I think that Colossians 3 is helpful here.  In Colossians 3:3, Paul writes “you have died, and your life is hidden with Christ in God.” Let it sink in: You. Have. Died.  He goes onto explain beginning in v5 what this means—We are told to put to death our lust, our immorality, our anger, our impurity, our obscenities, etc, etc. In short, because we have died and our life is with God we are to put away that which is unholy. Our ‘deadness’ is a deadness to unholiness, to impurity, to sin.

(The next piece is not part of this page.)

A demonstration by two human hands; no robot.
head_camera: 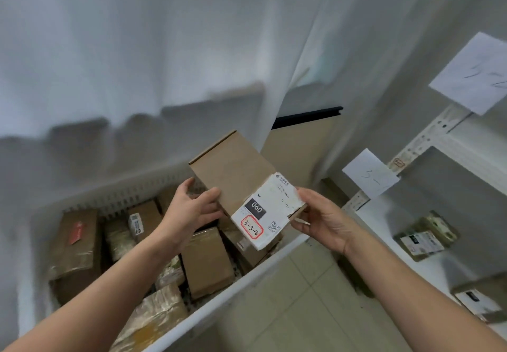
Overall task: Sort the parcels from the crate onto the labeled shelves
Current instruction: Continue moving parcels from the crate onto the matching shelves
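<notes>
Both hands hold a cardboard parcel (233,176) above the crate (236,285) — left hand (192,209) and right hand (321,220) gripping its edges; its label (263,211), marked 3-3-2, is being read; next — finding the matching shelf (428,264).

The left hand (192,209) and the right hand (321,220) hid most of their fingers behind the box (233,176). The small print on its label (267,209) was too tiny to read. The top paper sign (474,74) ran off the right edge, and its writing was a blur. The left arm (109,283) covered some parcels (205,266) in the crate (247,279) — and the shelf parcel (425,235) looked fuzzy.
</notes>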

As we die to our unholiness, to our fleshly tendencies, it is here, I believe, where we find resurrection. God has made the way of life for us. If we are dying in our sin, so much more are we alive in Christ who saves and redeems us.  God makes known to us the path of life (Psalm 16:11; see also John 6:48).  And as we take up our cross daily, and in our death cast off our impurity, we are made anew—resurrected—daily. We are resurrected to a fullness of joy, to peace, to patience, to love, to kindness, to mercy and grace. We are everyday resurrected into the loving arms of our Savior.  God’s mercies are new every morning.

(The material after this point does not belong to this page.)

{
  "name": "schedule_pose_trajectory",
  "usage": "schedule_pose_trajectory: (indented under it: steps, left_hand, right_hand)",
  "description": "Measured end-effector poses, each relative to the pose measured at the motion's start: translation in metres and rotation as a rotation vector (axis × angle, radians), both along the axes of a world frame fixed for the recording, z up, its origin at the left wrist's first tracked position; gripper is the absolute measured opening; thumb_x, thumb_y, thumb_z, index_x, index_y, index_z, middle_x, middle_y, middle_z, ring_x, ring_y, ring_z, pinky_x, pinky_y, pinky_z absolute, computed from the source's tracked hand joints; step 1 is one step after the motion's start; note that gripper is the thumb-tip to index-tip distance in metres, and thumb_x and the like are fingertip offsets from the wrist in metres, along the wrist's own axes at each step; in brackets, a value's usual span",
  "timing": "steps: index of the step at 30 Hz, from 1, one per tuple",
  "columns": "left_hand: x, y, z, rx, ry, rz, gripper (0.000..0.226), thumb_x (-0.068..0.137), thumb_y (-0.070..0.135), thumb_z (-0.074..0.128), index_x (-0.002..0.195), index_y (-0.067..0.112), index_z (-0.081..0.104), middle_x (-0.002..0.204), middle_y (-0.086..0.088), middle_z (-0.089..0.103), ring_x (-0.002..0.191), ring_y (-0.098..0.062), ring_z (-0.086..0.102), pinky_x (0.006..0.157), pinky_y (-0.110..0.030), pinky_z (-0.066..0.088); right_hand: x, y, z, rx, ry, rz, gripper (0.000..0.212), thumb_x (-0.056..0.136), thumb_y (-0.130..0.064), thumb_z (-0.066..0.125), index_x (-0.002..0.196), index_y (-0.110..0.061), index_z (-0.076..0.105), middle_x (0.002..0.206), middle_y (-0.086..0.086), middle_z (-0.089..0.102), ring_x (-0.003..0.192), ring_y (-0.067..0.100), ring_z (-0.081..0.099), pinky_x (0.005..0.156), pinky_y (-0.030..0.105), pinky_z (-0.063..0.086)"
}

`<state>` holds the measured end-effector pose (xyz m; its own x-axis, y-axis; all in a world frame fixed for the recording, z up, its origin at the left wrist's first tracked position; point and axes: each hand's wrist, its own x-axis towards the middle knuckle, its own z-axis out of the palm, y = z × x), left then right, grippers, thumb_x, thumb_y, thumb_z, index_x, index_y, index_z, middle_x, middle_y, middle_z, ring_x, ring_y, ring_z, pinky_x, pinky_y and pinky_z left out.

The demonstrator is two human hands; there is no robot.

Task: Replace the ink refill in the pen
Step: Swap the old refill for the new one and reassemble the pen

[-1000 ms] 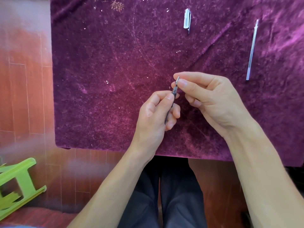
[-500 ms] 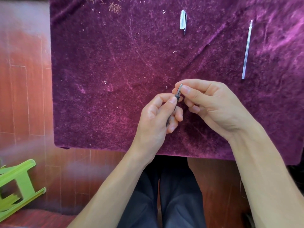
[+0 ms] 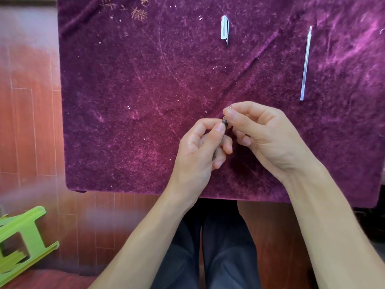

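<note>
My left hand (image 3: 198, 151) is closed around a dark pen barrel (image 3: 224, 124), most of which is hidden in the fist. My right hand (image 3: 262, 132) pinches the pen's metal tip (image 3: 229, 107) between thumb and forefinger, right above the left thumb. Both hands hover over the near middle of the purple velvet cloth (image 3: 145, 101). A thin clear ink refill (image 3: 305, 63) lies alone on the cloth at the far right. A clear pen cap (image 3: 224, 28) with a dark clip lies at the far centre.
The cloth's near edge runs just behind my wrists, with my dark-trousered legs (image 3: 208, 247) below it. A green plastic stool (image 3: 23, 238) stands on the red wood floor at lower left. Small crumbs and threads dot the far cloth.
The right fingers have slid over the pen tip, hiding nearly all of it. Both hands shifted slightly toward me in the view, still joined at the pen.
</note>
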<state>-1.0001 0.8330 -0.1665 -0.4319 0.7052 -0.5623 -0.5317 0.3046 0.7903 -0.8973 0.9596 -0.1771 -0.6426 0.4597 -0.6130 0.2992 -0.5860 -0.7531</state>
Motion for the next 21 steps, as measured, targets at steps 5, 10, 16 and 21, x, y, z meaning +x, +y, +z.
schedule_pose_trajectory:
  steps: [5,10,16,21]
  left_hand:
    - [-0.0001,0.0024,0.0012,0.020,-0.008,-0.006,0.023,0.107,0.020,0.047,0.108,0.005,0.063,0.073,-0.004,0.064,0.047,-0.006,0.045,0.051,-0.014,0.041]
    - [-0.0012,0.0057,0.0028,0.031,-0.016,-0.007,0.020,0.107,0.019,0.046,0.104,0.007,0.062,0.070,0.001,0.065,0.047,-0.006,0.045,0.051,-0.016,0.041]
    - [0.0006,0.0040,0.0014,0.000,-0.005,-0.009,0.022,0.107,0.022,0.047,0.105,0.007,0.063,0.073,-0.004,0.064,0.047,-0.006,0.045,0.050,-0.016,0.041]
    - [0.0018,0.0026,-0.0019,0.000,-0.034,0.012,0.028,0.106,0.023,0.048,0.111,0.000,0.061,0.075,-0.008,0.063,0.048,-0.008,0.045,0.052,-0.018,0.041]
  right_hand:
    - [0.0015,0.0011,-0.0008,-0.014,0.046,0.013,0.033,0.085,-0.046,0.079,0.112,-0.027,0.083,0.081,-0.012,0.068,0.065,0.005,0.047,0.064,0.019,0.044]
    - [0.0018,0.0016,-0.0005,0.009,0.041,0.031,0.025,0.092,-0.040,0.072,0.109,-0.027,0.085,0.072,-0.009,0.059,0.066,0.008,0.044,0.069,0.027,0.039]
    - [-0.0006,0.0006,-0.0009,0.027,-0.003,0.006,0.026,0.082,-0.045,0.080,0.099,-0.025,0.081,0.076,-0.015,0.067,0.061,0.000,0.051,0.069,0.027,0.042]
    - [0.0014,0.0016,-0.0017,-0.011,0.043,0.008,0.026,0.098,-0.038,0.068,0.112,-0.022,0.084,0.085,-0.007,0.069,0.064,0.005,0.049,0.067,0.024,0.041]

To me, saying ‘the resurrected King is resurrecting me’ is to say that Jesus makes the way of life for us every single day. It acknowledges that we are sinners in need of salvation from sin and death. It acknowledges that we who believe in Jesus Christ are called to cast off our impurity and strive every day to live holy lives. It cries out that God loves us and every day tirelessly pursues a relationship with us. It is a testament that our God is bigger than death and ‘deadness’—that we are not beyond redemption. (And it foreshadows a time not yet when we are resurrected from our physical deaths into eternal relationship with God.) We are every day experiencing God’s love because we die and live in Jesus Christ.

My thoughts are still budding on this, but I’ll keep thinking on it! I hope you will, too!